### The problem:
Look below for the line that contains "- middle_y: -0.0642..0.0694", then copy it and each following line exactly, through and including the line that contains "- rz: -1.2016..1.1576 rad".
----
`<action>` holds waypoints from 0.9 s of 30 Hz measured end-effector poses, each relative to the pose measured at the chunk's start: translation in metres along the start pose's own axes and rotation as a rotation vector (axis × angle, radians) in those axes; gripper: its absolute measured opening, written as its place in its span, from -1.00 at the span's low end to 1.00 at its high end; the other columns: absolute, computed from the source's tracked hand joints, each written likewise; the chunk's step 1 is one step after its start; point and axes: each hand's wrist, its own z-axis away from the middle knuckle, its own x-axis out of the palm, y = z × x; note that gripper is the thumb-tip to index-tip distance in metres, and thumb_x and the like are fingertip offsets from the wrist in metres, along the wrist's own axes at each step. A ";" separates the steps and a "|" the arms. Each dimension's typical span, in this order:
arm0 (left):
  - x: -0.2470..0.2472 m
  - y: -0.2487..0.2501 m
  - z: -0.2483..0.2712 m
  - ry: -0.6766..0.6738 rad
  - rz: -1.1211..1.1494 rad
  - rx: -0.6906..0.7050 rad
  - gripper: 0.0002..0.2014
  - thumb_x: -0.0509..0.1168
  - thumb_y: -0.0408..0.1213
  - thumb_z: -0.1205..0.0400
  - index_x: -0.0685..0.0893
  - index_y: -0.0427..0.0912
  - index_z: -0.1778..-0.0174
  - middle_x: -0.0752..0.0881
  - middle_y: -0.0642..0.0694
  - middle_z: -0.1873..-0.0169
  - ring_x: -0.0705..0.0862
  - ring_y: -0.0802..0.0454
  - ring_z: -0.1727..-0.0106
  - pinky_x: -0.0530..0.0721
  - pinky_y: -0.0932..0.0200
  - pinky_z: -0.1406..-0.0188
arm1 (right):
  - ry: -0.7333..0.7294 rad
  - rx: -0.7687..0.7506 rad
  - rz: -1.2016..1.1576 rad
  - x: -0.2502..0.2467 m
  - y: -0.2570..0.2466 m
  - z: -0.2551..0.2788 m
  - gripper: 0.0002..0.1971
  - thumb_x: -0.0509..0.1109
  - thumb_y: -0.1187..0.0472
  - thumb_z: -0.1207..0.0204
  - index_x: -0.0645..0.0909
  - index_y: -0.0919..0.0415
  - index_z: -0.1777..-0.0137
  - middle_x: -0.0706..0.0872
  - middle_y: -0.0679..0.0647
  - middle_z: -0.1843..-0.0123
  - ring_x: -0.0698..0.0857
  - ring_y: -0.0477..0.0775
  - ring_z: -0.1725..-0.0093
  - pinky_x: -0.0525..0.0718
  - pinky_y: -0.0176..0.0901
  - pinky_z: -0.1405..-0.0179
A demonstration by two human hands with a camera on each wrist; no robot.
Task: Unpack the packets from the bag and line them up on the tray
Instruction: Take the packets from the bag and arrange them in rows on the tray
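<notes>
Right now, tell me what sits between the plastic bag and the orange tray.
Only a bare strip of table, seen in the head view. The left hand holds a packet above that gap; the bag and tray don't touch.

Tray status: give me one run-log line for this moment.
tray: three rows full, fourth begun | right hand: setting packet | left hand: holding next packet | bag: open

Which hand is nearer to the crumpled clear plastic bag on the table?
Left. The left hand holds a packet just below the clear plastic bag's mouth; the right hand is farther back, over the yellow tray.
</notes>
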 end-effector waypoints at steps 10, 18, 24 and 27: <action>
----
### Written answer:
  - middle_y: -0.0642..0.0694
  - middle_z: -0.1873..-0.0169
  - ring_x: -0.0705..0.0862
  - ring_y: -0.0802..0.0454
  - ring_z: -0.1727..-0.0106
  - pinky_x: -0.0530..0.0721
  - pinky_y: -0.0932..0.0200
  - pinky_z: -0.1406..-0.0188
arm1 (right):
  - ry: -0.7333..0.7294 rad
  - rx: -0.7687..0.7506 rad
  - rz: -1.2016..1.1576 rad

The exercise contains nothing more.